What is expected
Once you find the line containing "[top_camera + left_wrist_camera", set down exactly that line and every one after it through the end of the listing below, with both ends included and any pictures omitted.

(Data extract)

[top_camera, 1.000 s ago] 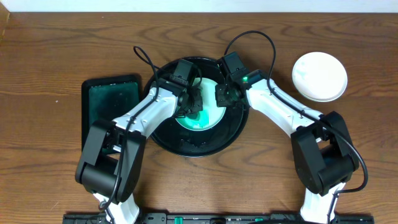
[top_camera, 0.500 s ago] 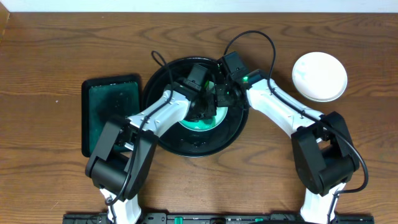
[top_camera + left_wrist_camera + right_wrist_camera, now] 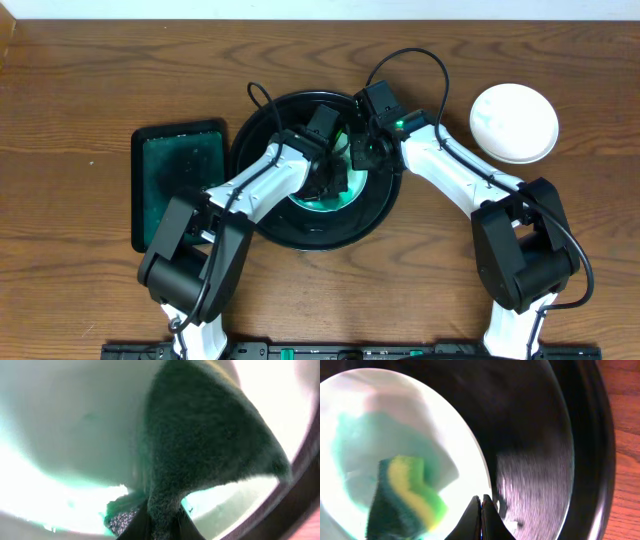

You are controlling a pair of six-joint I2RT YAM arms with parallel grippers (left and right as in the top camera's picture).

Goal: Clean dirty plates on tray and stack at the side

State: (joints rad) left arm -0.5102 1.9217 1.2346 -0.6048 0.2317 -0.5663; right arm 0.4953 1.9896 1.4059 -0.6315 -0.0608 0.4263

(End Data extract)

Solution for this problem
[top_camera + left_wrist_camera + right_wrist_camera, now] 

You are controlling a pair of six-joint I2RT YAM arms with parallel grippers (left and right as in the top camera's picture).

Goal: Clean dirty plates on tray and stack at the side

State: (joints rad) left arm -0.5102 1.9217 1.2346 -0.6048 0.2317 -0.5663; right arm 0.4953 1.9896 1.4059 -0.6315 -0.0608 0.4263

This output is now complete.